Hi,
I am not yet very familiar with templates and I only recently started digging into the documentation.
One thing I encountered is the distiguishment between template (.oet) and operational templates (.opt).
I played a bit using the oceans-toolbox and transformed some .oets into .opts.
Although the oceans-toolbox seems not capable to reimport the exported .opts, it looks like both representations can be transformed into the other without loss of information. E.g. in the .opt some parts of the archetypes can be set to 0..0, but they still exist if needed to recreate the constrain that was used to model this 0..0 (which perhaps formerly was a 0..1).
So my questions are:
- Are the two representation really bidirectionally transformable into each other ?
- For which tasks is which representations mostly used for ? Is it correct to say that the former is more appropriate for modeling purposes and the latter more for technical processing.
Greetings
Georg
Hi, OET is the source format for templates on Ocean tools, that is the one that can be edited. Other tools might have a different source format or support the OET.
The OPT is the final form, exported from different tools, like a big archetype for full documents.
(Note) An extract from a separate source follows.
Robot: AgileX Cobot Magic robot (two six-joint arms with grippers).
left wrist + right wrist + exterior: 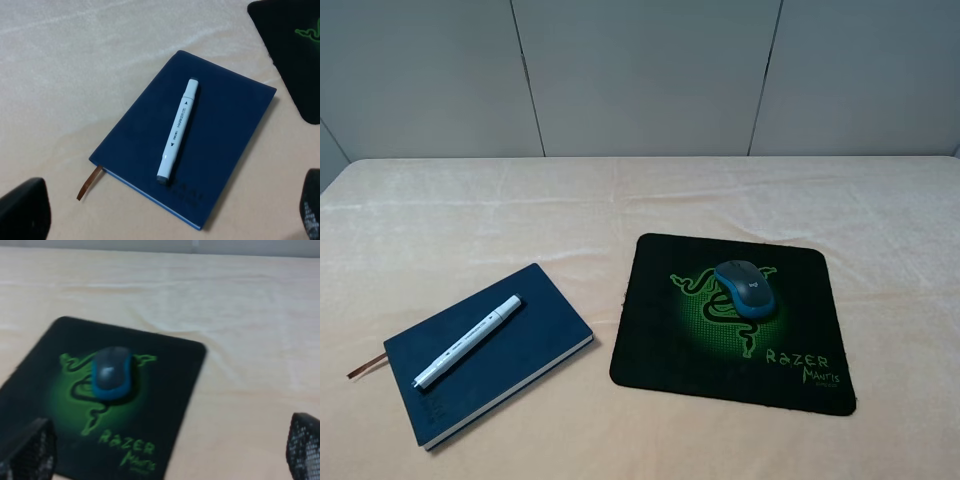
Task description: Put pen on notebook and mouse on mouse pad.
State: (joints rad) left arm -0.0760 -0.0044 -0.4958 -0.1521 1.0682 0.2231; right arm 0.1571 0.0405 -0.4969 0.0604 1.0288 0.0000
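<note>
Table (pixel 470 210) covered with soft peach cloth, few wrinkles, fills most of high view. Grey wall panels (pixel 640 75) with dark seams across top of frame.

Notebook (pixel 510 355) lower left, turned at slant, brown ribbon (pixel 365 367) poking out left side. Pen (pixel 468 341) lies flat on notebook cover.

Pad (pixel 790 300) right of centre, near notebook, not touching. Mouse (pixel 747 287) sits on pad, over green snake picture.

Left gripper (pixel 165 220) spread wide, holding nothing, above notebook. Right gripper (pixel 170 457) spread wide, holding nothing, above pad edge.
</note>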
Depending on the tool, those can or can’t be edited directly without the source format.
Best,
Pablo.
Agree with Pablo’s description.
The Better Archetype Designer (AD) uses a new json format that takes the place of the .oet and is closely aligned to ADL2. AD also imports and exports .oet formats and exports .opt.
.opt is the critical ‘technical’ junction point from which most other technical artefacts are derived - flattened data formats, server/ client side validation, HTML visualisation, form rendering blah blah!
Once I have generated an .opt that is me handing the clinical models over to the tech guys.